Not only that… this kind of abiding, this kind of deep, divine, cosmic-sort-of-loving – the kind of love Jesus lived and died embodying – was the GREATEST kind of love and it isn’t easy. I don’t think it was easy for Jesus every step of the way, and I know it’s not easy for us, either.

It wasn’t easy for Jesus because it was this kind of love that drove him to the cross. It was agape that called him out of his humanity and it was agape that allowed him to be crucified, killed and raised for the sake of all creation. 

Agape-love doesn’t have strings attached. Agape-love doesn’t have pre-requisites.  Agape-love doesn’t have a check-list.  It is without limits.  It doesn’t ask questions – it just is. It just – and utterly – loves. It’s a hard thing to describe and it’s a hard thing to define. It’s one of those things that’s so big, so deep, so wide you can’t quite put your finger on it – you just know it when you feel it or when you see it in action.

So, I wonder if we can think about a time in our lives when we’ve felt the most loved. Maybe it sounded sweet like a love song. Maybe it rhymed like a poem.  And that’s great. But maybe it didn’t. 

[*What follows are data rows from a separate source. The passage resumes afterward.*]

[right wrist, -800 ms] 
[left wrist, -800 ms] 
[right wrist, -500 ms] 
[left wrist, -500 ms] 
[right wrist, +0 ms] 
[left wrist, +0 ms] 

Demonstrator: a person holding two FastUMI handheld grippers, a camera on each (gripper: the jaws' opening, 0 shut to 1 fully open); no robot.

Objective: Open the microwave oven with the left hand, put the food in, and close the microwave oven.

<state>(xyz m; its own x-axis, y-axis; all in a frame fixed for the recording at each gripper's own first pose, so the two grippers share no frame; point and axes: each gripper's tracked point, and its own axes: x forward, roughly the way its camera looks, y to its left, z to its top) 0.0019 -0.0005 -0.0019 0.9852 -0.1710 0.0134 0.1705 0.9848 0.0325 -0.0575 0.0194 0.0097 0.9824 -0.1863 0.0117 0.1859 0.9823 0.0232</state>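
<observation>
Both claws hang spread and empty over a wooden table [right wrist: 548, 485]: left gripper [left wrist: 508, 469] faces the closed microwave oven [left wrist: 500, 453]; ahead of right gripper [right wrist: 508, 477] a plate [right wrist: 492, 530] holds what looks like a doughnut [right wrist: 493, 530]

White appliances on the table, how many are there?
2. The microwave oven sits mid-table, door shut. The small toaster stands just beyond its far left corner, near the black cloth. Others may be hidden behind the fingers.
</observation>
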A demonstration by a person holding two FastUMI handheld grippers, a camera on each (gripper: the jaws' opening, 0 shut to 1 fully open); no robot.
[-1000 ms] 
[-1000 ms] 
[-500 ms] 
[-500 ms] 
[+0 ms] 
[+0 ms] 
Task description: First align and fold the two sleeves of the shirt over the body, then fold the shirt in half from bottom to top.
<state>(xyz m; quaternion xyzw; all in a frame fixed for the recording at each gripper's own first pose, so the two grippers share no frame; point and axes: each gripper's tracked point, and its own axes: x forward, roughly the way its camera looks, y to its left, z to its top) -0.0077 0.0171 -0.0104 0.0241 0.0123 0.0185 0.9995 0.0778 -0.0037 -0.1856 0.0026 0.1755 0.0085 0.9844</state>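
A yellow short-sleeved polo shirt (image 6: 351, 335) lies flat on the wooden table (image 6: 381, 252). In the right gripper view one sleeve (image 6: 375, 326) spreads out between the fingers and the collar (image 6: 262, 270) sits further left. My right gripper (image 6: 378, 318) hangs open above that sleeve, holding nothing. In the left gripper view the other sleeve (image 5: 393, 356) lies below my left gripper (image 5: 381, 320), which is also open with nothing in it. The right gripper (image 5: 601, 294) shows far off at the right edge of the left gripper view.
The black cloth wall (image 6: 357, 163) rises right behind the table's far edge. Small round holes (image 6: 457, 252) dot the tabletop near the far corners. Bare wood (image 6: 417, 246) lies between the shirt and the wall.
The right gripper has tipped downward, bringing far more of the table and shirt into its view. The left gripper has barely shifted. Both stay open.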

Maybe it wasn’t pretty, like forgiveness for something that didn’t deserve to be overlooked; or a dream sacrificed so that another dream could come true. Maybe it was tired and worn out – like a night spent in worry or prayer on your behalf.  Maybe it was unsettling to know how far someone else was willing to go or how much someone else was willing to give for your happiness or comfort or peace of mind, when you didn’t deserve it. That’s the abiding kind of agape-love that drove Jesus to the cross.

And think about a time in your life when you had the most love to give. Did it sing like a song or feel like a dream? Did it hurt a little bit? Did it mean giving something up for somebody else? Did it mean sacrificing your own time, your own money, your own patience, or some part of your very self for the sake of another?  That’s the abiding kind of agape-love Jesus is talking about this morning, too.

It’s not always pretty. It doesn’t always end with a kiss or a dance or a warm embrace. And what’s more, we aren’t supposed to be picky about who receives it. This agape-kind-of-love comes for the sake of the world – that’s what that bit from Acts 10 was all about. It is for the outcast and the outsider and that makes this love unsettling and scary and dangerous, too.

The AGAPE of God makes us friends with the Creator and thereby complicit in God’s plan to overcome the world with grace and mercy and peace for all people. It wouldn’t mean as much if it were easy to give. We wouldn’t know its worth if we never shared it with another. It’s not something we can claim as ours alone. It’s more than just a moment or a memory or a cheesy sentimentality.

And the AGAPE of God – the kind of love Jesus chooses for us – and chooses us for – is something we can only abide and dare to offer when we acknowledge that it’s already been poured out for our sake, just the same.